Task objective: Among the lines below, tally those holding the string "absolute" and give the total only.

Data for the task:
----

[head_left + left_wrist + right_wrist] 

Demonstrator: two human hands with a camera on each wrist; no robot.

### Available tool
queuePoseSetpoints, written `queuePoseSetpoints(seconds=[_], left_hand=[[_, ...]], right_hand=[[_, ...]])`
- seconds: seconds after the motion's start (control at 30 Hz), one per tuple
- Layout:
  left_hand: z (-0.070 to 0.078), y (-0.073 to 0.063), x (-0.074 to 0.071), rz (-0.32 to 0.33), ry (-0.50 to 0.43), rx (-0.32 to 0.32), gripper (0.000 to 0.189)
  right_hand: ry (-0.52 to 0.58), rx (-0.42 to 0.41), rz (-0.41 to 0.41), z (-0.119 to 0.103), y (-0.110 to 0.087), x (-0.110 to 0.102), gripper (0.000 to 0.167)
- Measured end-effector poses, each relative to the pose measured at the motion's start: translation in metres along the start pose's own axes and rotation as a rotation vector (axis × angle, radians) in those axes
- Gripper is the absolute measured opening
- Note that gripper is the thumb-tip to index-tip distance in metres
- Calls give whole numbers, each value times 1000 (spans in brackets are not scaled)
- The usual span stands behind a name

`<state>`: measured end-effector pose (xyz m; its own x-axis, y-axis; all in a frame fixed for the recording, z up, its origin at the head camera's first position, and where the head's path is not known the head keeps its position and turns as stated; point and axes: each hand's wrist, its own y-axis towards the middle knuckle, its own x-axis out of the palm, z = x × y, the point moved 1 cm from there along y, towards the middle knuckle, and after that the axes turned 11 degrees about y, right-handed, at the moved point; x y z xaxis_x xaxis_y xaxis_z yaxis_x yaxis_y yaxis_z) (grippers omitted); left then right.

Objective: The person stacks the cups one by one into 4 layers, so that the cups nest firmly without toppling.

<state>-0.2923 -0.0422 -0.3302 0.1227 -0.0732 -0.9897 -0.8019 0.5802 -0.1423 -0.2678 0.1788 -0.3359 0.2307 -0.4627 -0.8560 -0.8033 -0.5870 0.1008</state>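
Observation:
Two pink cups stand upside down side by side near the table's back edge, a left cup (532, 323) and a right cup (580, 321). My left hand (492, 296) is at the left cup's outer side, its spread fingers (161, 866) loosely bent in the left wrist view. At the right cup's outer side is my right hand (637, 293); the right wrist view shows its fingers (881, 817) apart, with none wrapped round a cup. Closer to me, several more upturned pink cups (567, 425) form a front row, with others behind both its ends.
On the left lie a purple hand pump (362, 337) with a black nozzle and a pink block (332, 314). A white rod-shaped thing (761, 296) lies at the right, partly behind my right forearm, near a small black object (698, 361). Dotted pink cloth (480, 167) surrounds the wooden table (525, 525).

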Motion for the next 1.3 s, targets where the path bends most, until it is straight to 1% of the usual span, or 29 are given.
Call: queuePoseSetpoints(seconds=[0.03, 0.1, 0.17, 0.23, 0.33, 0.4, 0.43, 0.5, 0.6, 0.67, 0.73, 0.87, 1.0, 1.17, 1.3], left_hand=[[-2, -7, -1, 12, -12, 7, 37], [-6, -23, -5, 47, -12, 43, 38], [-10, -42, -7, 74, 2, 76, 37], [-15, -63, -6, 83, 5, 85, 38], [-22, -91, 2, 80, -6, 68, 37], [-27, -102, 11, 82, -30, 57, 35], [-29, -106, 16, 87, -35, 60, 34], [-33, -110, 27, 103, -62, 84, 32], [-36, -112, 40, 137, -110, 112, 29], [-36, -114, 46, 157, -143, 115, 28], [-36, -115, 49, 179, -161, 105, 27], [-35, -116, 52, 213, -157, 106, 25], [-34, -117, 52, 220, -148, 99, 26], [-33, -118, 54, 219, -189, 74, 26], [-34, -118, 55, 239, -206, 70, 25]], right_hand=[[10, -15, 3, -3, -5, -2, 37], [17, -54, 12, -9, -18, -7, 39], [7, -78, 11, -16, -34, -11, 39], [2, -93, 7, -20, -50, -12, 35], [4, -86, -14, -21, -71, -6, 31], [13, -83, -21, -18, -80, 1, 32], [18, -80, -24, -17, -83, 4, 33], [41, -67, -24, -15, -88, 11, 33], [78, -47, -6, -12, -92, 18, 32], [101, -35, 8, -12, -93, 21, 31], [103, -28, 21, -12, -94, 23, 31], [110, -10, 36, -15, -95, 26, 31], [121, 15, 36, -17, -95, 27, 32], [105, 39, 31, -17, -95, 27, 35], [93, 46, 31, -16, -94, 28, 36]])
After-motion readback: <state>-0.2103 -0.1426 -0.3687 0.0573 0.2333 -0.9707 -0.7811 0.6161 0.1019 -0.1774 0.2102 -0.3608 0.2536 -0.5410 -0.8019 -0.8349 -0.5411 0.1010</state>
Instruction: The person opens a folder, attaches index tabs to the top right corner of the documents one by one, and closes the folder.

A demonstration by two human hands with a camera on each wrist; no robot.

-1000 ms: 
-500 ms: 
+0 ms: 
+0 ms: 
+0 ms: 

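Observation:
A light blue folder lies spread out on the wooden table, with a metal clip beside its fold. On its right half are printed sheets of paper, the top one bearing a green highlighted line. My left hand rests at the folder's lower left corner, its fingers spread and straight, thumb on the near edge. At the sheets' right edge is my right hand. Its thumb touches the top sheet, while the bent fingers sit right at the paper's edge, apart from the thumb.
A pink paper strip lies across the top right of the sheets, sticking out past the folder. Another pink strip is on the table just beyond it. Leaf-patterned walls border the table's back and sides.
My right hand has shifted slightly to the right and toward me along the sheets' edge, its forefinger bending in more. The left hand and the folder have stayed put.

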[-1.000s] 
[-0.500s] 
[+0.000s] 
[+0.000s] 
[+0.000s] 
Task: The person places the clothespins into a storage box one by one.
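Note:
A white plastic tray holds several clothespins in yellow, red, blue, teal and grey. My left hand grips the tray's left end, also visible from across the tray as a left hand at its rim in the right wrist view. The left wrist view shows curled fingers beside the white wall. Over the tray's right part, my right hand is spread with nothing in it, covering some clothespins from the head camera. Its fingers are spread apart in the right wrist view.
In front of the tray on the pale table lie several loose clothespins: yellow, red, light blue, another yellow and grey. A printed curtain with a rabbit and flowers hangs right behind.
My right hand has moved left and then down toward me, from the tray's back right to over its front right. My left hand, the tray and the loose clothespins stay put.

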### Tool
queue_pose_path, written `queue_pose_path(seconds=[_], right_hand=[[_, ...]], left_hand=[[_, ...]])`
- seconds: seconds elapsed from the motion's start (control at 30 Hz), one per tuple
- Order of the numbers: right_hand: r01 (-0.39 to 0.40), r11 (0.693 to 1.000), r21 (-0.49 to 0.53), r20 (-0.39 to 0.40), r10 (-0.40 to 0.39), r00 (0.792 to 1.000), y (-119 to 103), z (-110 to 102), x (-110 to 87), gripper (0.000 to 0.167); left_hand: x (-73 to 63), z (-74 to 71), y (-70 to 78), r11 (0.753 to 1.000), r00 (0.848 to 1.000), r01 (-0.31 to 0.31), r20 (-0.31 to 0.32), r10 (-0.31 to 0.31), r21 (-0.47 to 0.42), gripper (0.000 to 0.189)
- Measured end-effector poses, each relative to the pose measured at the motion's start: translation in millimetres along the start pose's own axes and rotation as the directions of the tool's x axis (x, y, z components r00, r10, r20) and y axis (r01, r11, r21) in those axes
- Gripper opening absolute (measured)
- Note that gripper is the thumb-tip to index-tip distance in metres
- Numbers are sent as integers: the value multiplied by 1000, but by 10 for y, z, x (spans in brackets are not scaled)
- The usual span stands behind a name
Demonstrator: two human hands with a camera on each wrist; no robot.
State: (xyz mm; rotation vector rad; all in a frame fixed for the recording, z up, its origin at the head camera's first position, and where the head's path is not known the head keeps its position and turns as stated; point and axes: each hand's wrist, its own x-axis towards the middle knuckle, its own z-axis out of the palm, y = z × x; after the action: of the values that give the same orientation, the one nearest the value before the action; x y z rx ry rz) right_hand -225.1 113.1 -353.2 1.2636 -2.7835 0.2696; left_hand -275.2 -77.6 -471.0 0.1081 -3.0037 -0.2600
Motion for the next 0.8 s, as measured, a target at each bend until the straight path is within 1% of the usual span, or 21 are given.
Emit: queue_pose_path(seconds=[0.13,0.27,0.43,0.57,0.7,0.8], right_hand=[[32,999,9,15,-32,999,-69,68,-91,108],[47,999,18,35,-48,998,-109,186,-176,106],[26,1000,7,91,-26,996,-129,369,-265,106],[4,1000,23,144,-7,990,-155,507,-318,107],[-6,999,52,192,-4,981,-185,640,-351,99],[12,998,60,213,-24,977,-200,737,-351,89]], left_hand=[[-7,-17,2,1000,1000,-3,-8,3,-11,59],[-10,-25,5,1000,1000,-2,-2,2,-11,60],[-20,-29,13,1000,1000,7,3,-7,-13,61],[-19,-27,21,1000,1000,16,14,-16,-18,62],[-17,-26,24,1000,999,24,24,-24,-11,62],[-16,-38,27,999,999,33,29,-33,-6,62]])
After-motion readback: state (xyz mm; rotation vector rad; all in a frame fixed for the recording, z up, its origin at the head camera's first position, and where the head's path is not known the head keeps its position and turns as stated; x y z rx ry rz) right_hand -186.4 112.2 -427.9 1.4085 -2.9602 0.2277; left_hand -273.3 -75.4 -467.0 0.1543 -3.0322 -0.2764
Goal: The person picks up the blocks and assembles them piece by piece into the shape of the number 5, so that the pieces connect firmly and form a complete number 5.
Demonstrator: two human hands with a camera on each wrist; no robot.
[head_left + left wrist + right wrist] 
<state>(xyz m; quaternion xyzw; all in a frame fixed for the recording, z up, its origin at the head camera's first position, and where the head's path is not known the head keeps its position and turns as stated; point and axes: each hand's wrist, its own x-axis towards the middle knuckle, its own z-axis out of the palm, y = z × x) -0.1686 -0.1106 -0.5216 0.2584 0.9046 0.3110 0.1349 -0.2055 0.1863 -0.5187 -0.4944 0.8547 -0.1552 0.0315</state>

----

Your solution: 2